Biologics have caught the attention of Republicans as well as Democrats on Capitol Hill. Senators Chuck Grassley (R-IA) and Amy Klobuchar (D-MN), for example, have urged the FTC to "look into whether strategies to hinder or delay generics from entering the market – such as anticompetitive 'pay for delay' settlement agreements that have plagued generic pharmaceutical markets for years – may be utilized for settlements regarding biologic medicines." They asked the FTC specifically to examine agreements relating to Humira, a biologic that treats inflammatory diseases and is the world's top selling prescription drug with annual sales of $16 billion.

The law is in partial response to those concerns. Indeed, in signing the law, President Trump said the legislation "will lower the cost of prescription drugs," which he called "way out of whack."

In addition to requiring notification of agreements to the DOJ and FTC, the new law prohibits health plans and other middlemen from prohibiting pharmacists from telling customers they would be better off paying out of pocket rather than using their insurance plan – hence the name, the Patient Right to Know Drug Prices Act.

New law expands reporting obligation to biologics

The FTC and DOJ reporting provisions expand the MMA to agreements between a brand name biologic and a biosimilar biologic applicant or between biosimilar biologic applicants for the same product. The act requires the filing of certain agreements where a biosimilar biologic product applicant "has submitted a biosimilar biological product application for which a statement under section 351(l)(3)(B)(ii)(I) of the Public Health Service Act has been provided."

The law requires that companies meeting those criteria file agreements regarding the following topics, which are functionally identical to the reporting requirements for pharmaceuticals:

  • "the manufacture, marketing or sale of ... the reference product in the biosimilar biological product application involved"
  • "the manufacture, marketing or sale of the ... the biosimilar biological product for which the biosimilar biological product application was submitted" or
  • "the one-year period referred to in section 351(k)(6)(A) of the Public Health Service Act as it applies to such biosimilar biological product application or to any other biosimilar biological product application based on the same brand name drug"
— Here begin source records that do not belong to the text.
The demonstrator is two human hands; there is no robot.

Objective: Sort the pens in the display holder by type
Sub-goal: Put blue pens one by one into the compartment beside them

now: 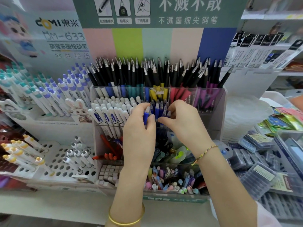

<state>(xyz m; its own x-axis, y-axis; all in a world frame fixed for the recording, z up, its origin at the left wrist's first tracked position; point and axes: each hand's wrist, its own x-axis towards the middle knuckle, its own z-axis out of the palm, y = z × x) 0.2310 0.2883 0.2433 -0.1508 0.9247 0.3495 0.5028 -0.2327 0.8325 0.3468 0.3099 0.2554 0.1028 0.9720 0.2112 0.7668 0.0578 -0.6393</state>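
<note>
Blue pen (145, 116) is pinched in the left hand (139, 126), thumb and curled fingers round the barrel, cap end up, at the left edge of the blue pens (157, 108). That bunch stands in the middle compartment of the 2nd tier from the far side of the clear acrylic display holder (220, 112). Right hand (182, 122) arches over the right side of the same bunch, fingers curled down into it, thumb out toward the left hand. Cannot tell whether it grips a pen or only touches the caps.

Step in hand, judged: gathering blue pens into 1 compartment. To do it well:
- Lift the held pen straight up so it clears the divider.
- Seat it among its own kind.
- Use the right hand to part or steady the bunch so neighbours do not tip.
- Steer clear of the white pens (113, 112) just left.
- Check type, not colour alone, before letting go.

Hidden or unclear:
- Right fingertips are buried among the pens.
- Lower barrels of the blue pens are behind both hands.
- The compartment under the wrists is mostly covered, and its dark contents are unreadable.
- Pastel pens (172, 181) in the near tier look mixed, types too small to tell.
- Black pens (147, 72) in the far tier show barrel colours only partly through the acrylic.
- Stock at far right is blurred.
</note>
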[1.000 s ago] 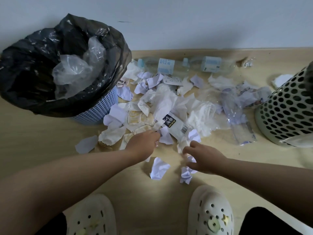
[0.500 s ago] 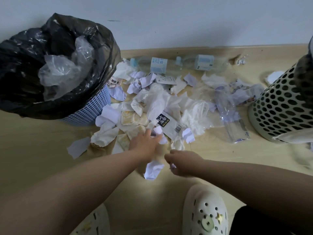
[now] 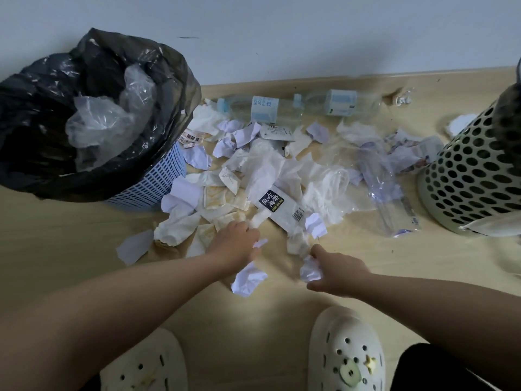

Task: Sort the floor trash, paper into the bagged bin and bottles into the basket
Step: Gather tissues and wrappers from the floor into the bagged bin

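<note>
As right hand [image 3: 339, 273] grips paper [image 3: 310, 270] (crumpled), bottles [image 3: 265, 108]

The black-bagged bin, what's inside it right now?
Crumpled clear plastic fills the mouth of the bagged bin. Whatever lies beneath is hidden by that plastic and the folds of the black liner.

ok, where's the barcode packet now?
Head view: the barcode packet lies flat, centre frame, just beyond the left hand, between bagged bin and basket.
</note>
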`<state>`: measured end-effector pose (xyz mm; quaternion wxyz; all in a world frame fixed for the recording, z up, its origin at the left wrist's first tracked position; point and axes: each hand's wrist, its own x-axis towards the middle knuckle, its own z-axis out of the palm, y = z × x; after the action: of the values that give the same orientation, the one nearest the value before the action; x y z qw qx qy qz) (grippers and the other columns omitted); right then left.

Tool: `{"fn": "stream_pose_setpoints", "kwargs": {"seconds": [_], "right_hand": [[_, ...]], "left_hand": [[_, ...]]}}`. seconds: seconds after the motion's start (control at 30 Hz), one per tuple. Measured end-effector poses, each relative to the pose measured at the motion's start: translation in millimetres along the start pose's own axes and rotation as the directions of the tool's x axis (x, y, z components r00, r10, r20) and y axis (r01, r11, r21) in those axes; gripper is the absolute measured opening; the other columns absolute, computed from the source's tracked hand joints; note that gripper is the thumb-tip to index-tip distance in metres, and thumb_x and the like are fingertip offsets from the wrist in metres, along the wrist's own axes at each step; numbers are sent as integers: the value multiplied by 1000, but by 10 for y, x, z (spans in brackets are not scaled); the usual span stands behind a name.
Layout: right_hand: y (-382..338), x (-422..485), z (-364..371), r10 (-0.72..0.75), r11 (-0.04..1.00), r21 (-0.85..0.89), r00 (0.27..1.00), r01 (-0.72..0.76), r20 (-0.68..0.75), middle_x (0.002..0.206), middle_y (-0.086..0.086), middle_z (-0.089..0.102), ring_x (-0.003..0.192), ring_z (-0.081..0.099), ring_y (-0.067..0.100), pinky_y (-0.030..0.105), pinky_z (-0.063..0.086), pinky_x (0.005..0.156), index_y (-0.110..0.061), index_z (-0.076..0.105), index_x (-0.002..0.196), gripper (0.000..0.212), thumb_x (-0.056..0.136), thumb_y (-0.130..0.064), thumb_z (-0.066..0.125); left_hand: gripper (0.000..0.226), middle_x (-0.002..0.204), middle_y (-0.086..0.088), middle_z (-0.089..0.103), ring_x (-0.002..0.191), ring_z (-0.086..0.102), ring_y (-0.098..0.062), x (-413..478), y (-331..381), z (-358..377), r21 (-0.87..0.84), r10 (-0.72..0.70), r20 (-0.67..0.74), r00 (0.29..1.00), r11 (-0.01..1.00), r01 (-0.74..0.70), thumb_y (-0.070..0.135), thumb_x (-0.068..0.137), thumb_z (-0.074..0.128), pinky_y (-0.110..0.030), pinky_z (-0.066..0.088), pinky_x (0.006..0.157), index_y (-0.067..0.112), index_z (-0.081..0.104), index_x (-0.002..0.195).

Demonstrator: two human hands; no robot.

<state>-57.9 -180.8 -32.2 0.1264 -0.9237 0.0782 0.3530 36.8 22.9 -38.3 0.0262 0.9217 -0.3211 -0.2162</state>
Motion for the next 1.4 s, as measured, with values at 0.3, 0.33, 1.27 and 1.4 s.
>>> {"fn": "stream_pose_setpoints", "kwargs": {"seconds": [0.3, 0.33, 1.27, 1.4], "right_hand": [[-390, 232, -218, -76, 992, 101, 996, 80, -40, 82, -2, 55, 80, 49, 19, 27, 34, 64, -25, 32, 64, 36, 87, -43, 51], [-466, 255, -323, -76, 978, 186, 993, 91, -85, 71, -4, 50, 71, 48, 17, 27, 33, 59, -24, 33, 62, 38, 87, -45, 53], [-3162, 28, -2426, -349, -187, 981, 937, -56, -13, 126, 4, 49, 121, 51, 27, 33, 44, 95, -6, 45, 130, 53, 94, -45, 46], [-3015, 57, -2529, -378, -115, 993, 924, 16, -59, 145, 20, 30, 128, 37, 40, 45, 35, 104, -9, 25, 146, 63, 97, -46, 38]], "left_hand": [[39, 67, 5, 38, 76, 43, -26, -50, -110, -438, -495, -86, -91, 992, 868, 30, -4, 81, 41, -27, 28, 59, 23, 25, 59], [38, 67, 4, 43, 78, 49, -29, -70, -136, -530, -545, -117, -111, 987, 837, 38, -6, 80, 41, -29, 31, 61, 23, 27, 58], [23, 99, -2, 49, 94, 47, -22, -692, -1773, -2258, -994, -840, -103, 533, 99, -36, 38, 93, 41, -31, 38, 72, 19, 52, 101], [22, 71, 15, 51, 65, 46, -1, -753, -1776, -2311, -990, -805, -136, 578, 85, -114, 36, 94, 38, -25, 29, 63, 28, 48, 76]]}}
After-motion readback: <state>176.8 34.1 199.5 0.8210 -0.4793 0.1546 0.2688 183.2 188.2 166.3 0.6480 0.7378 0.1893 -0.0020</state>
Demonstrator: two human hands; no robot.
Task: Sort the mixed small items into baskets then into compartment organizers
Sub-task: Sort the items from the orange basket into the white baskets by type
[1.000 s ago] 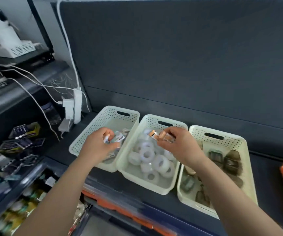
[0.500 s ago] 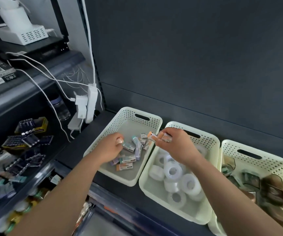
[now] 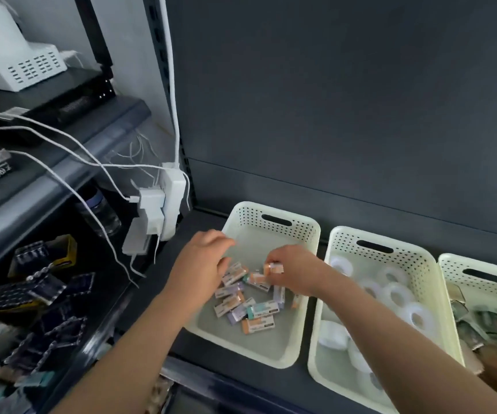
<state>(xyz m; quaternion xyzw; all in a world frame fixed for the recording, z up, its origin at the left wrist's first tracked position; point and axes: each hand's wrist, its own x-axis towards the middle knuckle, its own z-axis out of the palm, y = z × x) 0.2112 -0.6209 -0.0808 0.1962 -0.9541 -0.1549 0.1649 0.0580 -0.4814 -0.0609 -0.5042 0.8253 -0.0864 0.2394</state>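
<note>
Right hand (image 3: 296, 271) has carried its pinched small orange box (image 3: 274, 268) over the cream perforated plastic basket (image 3: 274, 216), ready to drop; left hand (image 3: 202, 264) grip unclear.

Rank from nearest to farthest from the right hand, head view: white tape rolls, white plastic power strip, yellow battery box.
1. White tape rolls, in the middle cream basket just right of the right hand.
2. White plastic power strip, back left.
3. Yellow battery box, far left on the shelf.
</note>
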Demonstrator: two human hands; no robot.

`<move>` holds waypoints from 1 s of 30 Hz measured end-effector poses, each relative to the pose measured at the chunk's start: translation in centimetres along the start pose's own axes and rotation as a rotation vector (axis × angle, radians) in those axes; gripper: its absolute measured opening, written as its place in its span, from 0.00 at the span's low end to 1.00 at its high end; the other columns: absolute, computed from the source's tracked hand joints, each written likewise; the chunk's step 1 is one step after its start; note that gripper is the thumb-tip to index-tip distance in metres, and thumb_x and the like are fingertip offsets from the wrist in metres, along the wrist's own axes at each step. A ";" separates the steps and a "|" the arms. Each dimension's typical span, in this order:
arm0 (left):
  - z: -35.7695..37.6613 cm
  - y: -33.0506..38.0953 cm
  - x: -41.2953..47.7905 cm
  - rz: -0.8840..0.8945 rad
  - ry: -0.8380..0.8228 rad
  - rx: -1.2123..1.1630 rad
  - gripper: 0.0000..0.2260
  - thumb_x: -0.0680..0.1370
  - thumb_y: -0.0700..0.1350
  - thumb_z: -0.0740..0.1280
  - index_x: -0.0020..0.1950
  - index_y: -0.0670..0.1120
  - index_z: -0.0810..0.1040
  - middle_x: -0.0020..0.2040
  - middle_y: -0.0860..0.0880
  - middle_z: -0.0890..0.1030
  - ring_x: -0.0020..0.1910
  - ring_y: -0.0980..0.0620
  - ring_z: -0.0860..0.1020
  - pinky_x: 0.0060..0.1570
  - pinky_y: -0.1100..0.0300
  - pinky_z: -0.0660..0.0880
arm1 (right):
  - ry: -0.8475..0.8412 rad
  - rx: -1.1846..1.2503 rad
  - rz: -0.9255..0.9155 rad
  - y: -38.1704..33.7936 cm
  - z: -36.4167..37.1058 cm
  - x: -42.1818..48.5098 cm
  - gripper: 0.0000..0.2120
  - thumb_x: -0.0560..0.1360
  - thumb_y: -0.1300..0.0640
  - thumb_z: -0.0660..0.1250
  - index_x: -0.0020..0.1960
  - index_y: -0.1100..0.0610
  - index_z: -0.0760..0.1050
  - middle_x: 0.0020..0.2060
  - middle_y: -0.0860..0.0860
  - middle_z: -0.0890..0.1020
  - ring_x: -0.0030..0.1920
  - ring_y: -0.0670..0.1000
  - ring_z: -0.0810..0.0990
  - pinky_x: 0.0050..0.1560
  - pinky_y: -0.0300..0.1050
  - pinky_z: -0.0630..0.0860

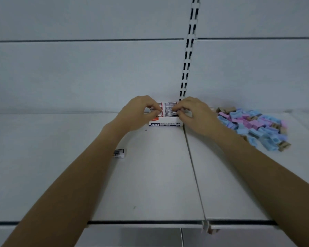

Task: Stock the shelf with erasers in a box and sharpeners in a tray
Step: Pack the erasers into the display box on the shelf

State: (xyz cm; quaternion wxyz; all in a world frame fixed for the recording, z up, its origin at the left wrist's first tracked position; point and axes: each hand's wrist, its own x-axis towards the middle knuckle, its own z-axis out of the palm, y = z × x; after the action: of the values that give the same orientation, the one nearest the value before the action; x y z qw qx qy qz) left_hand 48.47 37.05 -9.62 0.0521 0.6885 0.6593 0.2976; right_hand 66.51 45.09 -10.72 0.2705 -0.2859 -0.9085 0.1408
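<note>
A white eraser box (165,123) marked "4B" stands at the back of the shelf, holding rows of wrapped erasers (169,106). My left hand (139,113) is at the box's left side, with its fingertips pinching an eraser inside. At the right side, my right hand (193,114) pinches another eraser (173,114) over the box. One loose eraser (119,153) lies on the shelf, partly behind my left forearm. A heap of blue, pink and tan sharpeners (253,126) lies to the right. No tray is in view.
The white shelf (150,175) has a seam running front to back just right of the box. A slotted upright (188,50) rises on the back wall behind the box. The shelf's front edge (146,222) runs across the bottom.
</note>
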 end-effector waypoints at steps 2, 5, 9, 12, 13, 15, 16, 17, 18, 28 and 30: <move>0.0 -0.1 -0.3 0.038 -0.009 0.068 0.08 0.77 0.42 0.65 0.52 0.44 0.81 0.52 0.47 0.78 0.52 0.50 0.73 0.55 0.56 0.70 | -0.015 -0.009 0.015 0.1 0.1 0.1 0.10 0.74 0.65 0.63 0.54 0.62 0.79 0.50 0.59 0.78 0.51 0.56 0.75 0.51 0.38 0.65; -0.1 0.0 -1.2 0.081 -0.052 0.155 0.12 0.78 0.48 0.62 0.55 0.46 0.81 0.53 0.48 0.76 0.54 0.48 0.70 0.54 0.52 0.69 | 0.002 -0.011 0.021 -0.1 0.0 -0.1 0.10 0.74 0.64 0.65 0.55 0.62 0.79 0.50 0.60 0.77 0.52 0.57 0.74 0.53 0.37 0.64; -0.2 0.3 -2.1 0.083 -0.124 0.272 0.25 0.74 0.59 0.52 0.61 0.47 0.77 0.57 0.47 0.75 0.55 0.46 0.69 0.55 0.48 0.70 | -0.047 -0.094 0.017 -0.4 0.1 -0.4 0.12 0.76 0.57 0.63 0.58 0.60 0.78 0.53 0.58 0.75 0.56 0.57 0.71 0.52 0.35 0.58; -0.2 0.4 -2.2 0.082 -0.135 0.344 0.26 0.75 0.61 0.52 0.65 0.48 0.74 0.60 0.48 0.73 0.57 0.46 0.69 0.56 0.48 0.70 | -0.096 -0.135 -0.008 -0.7 0.1 -0.5 0.15 0.77 0.53 0.61 0.59 0.59 0.77 0.56 0.59 0.75 0.58 0.58 0.70 0.55 0.36 0.56; -0.2 0.5 -2.2 0.078 -0.146 0.359 0.22 0.77 0.58 0.56 0.66 0.48 0.73 0.62 0.48 0.72 0.59 0.46 0.68 0.57 0.48 0.69 | -0.109 -0.132 -0.002 -0.9 -0.1 -0.6 0.15 0.78 0.53 0.61 0.61 0.59 0.76 0.58 0.59 0.74 0.60 0.57 0.69 0.56 0.35 0.55; -0.1 0.6 -2.2 0.075 -0.171 0.376 0.19 0.79 0.53 0.59 0.68 0.48 0.70 0.64 0.48 0.69 0.61 0.47 0.66 0.59 0.50 0.68 | -0.132 -0.114 0.013 -1.2 -0.4 -0.7 0.16 0.78 0.55 0.60 0.64 0.59 0.73 0.62 0.58 0.73 0.64 0.55 0.67 0.59 0.37 0.54; 0.0 0.6 -2.2 0.069 -0.177 0.376 0.19 0.79 0.53 0.59 0.68 0.49 0.70 0.65 0.49 0.69 0.62 0.48 0.65 0.60 0.50 0.67 | -0.148 -0.109 0.020 -1.3 -0.4 -0.8 0.17 0.78 0.55 0.60 0.65 0.59 0.72 0.64 0.58 0.71 0.66 0.54 0.65 0.61 0.38 0.54; 0.0 0.6 -2.2 0.066 -0.177 0.370 0.19 0.79 0.53 0.59 0.68 0.49 0.69 0.65 0.49 0.68 0.62 0.48 0.65 0.60 0.51 0.67 | -0.173 -0.113 0.030 -1.3 -0.4 -0.9 0.18 0.79 0.54 0.59 0.67 0.57 0.70 0.66 0.58 0.69 0.67 0.54 0.63 0.63 0.38 0.53; 0.0 0.6 -2.3 0.065 -0.176 0.363 0.19 0.79 0.53 0.59 0.68 0.49 0.69 0.65 0.49 0.68 0.62 0.48 0.65 0.60 0.51 0.67 | -0.197 -0.123 0.041 -1.3 -0.3 -0.9 0.20 0.79 0.52 0.59 0.68 0.56 0.68 0.68 0.57 0.67 0.69 0.54 0.61 0.65 0.39 0.52; -0.1 0.4 -2.4 0.075 -0.174 0.293 0.20 0.79 0.50 0.60 0.69 0.47 0.68 0.65 0.48 0.69 0.62 0.48 0.68 0.62 0.53 0.66 | -0.459 -0.230 0.151 -2.3 -0.3 -1.9 0.35 0.77 0.40 0.53 0.75 0.52 0.40 0.75 0.49 0.40 0.75 0.54 0.45 0.72 0.47 0.48; -0.2 0.4 -2.4 0.073 -0.177 0.292 0.19 0.79 0.49 0.60 0.69 0.47 0.69 0.65 0.48 0.70 0.62 0.49 0.69 0.62 0.53 0.66 | -0.428 -0.268 0.148 -2.4 -0.1 -1.8 0.35 0.77 0.40 0.53 0.75 0.53 0.41 0.75 0.50 0.42 0.74 0.54 0.46 0.72 0.49 0.50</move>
State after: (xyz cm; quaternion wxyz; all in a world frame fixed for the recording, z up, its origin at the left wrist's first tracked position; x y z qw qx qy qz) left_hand 48.87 34.72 -10.08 -0.0016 0.7356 0.6630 0.1387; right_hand 66.69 42.13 -10.38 0.0209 -0.3486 -0.9321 0.0960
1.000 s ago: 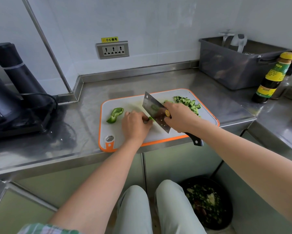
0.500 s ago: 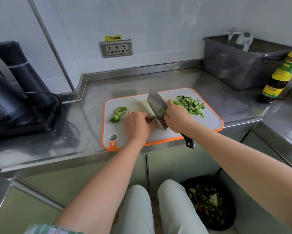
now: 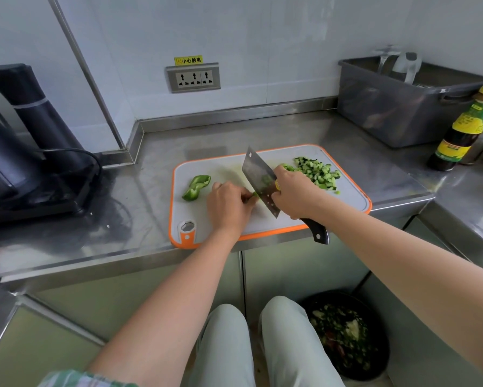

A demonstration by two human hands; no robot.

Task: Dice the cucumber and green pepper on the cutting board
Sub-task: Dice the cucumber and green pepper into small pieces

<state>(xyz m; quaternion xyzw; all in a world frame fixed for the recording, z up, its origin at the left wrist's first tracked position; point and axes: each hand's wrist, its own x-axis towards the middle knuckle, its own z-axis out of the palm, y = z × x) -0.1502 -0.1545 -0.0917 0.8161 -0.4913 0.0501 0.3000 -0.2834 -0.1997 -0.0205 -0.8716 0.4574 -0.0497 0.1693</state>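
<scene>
A white cutting board (image 3: 220, 169) with an orange rim lies on the steel counter. My right hand (image 3: 293, 195) grips a cleaver (image 3: 258, 177) whose blade stands on edge across the board's middle. My left hand (image 3: 229, 205), fingers curled, holds down a small green pepper piece (image 3: 254, 194) right against the blade; most of that piece is hidden under the hand. A larger green pepper piece (image 3: 196, 187) lies loose on the board's left side. A heap of diced cucumber (image 3: 317, 173) sits at the board's right.
A black appliance with a cable (image 3: 25, 152) stands at the left. A grey tub (image 3: 402, 107) and a dark sauce bottle (image 3: 463, 129) are at the back right. A black bin of scraps (image 3: 346, 333) sits on the floor by my knees.
The cleaver has chopped down and risen again beside my left fingers, staying in nearly the same place. The camera view shifted slightly; both hands kept their holds.
</scene>
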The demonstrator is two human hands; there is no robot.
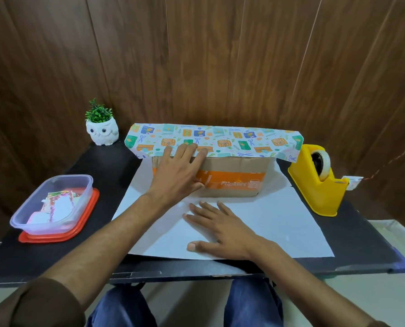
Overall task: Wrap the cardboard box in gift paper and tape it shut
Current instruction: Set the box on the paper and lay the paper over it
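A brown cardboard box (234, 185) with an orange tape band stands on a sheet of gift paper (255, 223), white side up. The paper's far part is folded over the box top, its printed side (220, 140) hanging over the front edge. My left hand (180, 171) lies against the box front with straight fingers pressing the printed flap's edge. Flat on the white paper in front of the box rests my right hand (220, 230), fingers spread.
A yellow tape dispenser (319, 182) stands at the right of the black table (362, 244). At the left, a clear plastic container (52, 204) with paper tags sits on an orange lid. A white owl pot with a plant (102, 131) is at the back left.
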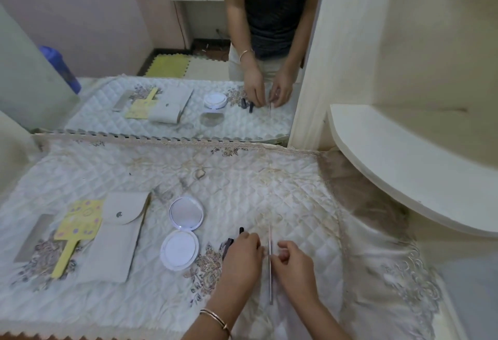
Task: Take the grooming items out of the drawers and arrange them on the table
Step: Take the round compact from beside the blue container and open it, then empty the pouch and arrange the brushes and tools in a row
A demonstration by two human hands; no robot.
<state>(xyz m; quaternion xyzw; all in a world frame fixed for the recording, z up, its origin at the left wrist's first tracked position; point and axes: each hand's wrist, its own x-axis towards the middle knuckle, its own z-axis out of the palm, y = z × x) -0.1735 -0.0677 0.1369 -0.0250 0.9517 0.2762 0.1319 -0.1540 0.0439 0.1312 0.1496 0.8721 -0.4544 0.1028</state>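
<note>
While the right hand [295, 267] pinches the thin metal stick [270, 280] at lower centre of the frame, the main risk, as I judge it, is a crooked or sliding set-down. The quilted cloth [310, 191] looks slick and puckered, so a slim rod released on a ridge could roll toward the right edge. A second risk sits under the left hand [242, 256]. Two dark pieces [228, 245] lie just left of the stick, partly covered by that hand. A nudge from the knuckles or the stick could knock them askew, or push them toward the open compact [186, 234] nearby.

Both forearms come in from the bottom edge and converge. The left hand is palm down with fingers curled toward the stick. I cannot tell whether it grips the stick or the dark pieces, or only rests on them. The right thumb and forefinger close on the stick near its middle, with the other fingers tucked. The stick points up the frame, low over the cloth. The pouch [118, 234] and yellow paddle [78, 229] already lie at lower left.
</note>
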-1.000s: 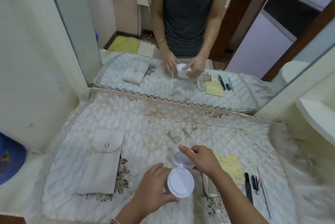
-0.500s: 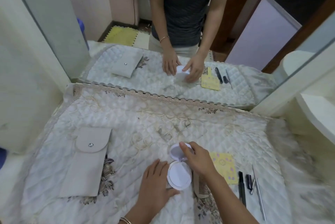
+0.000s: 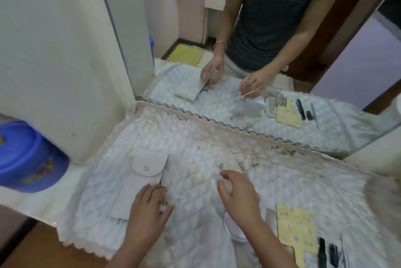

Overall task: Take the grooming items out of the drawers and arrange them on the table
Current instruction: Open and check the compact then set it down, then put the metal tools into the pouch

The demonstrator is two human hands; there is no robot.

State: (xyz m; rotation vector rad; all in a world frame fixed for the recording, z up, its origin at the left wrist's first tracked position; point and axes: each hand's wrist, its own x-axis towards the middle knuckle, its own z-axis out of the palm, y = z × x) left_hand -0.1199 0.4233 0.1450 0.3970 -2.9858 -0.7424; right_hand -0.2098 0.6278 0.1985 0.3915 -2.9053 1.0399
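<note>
Head: blue tub (image 3: 28, 157) print too blurred to read. Both hands have released the white compact (image 3: 235, 233), which now lies on the quilted cover (image 3: 217, 148) under the right wrist. Left hand (image 3: 149, 209) has shifted over, flat fingers touching the grey pouch (image 3: 138, 181). Right hand (image 3: 238, 198) loose, holding nothing.

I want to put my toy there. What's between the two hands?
Nothing but bare quilted cloth lies between the left hand and the right hand, in the head view.
</note>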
On the other hand, the law does not require filing of agreements that relate solely to:

  • Purchase orders for raw material supplies
  • Equipment and facility contracts
  • Employment or consulting contracts
  • Packaging and labeling contracts

The FTC has interpreted the MMA's statutory language broadly. For example, in 2011, the FTC found that parties violated the statute when they failed to submit a notification after they filed a stipulation to dismiss Hatch-Waxman patent infringement litigation, even though the generic had converted from a Paragraph IV certification to Paragraph III. The FTC reasoned that, on their face, the agreements fell within the MMA as they were agreements "regarding" the manufacture, marketing or sale of the ANDA product, and thus, that a filing was required.

Failure to file under the MMA can result in substantial penalties, currently of up to $14,666 per day of violation. In 2009, Bristol-Myers Squibb agreed to pay $2.1 million for failing to inform the FTC of an oral commitment not to launch an authorized generic.

What is actually submitted?

Parties to an agreement meeting the above criteria must file a cover sheet and a copy of the agreement with the FTC and DOJ within 10 days of execution and before commercialization of the relevant biosimilar biologic. Parties may also submit supplementary materials to assist the FTC in evaluating the transaction.

While the MMA does not have an approval mechanism – and there is no waiting period similar to that under the HSR Act for mergers and acquisitions – the information is used by the FTC to assess whether to pursue enforcement actions.

Consultation with antitrust counsel, both in structuring settlement agreements and in submitting filings, is therefore advisable.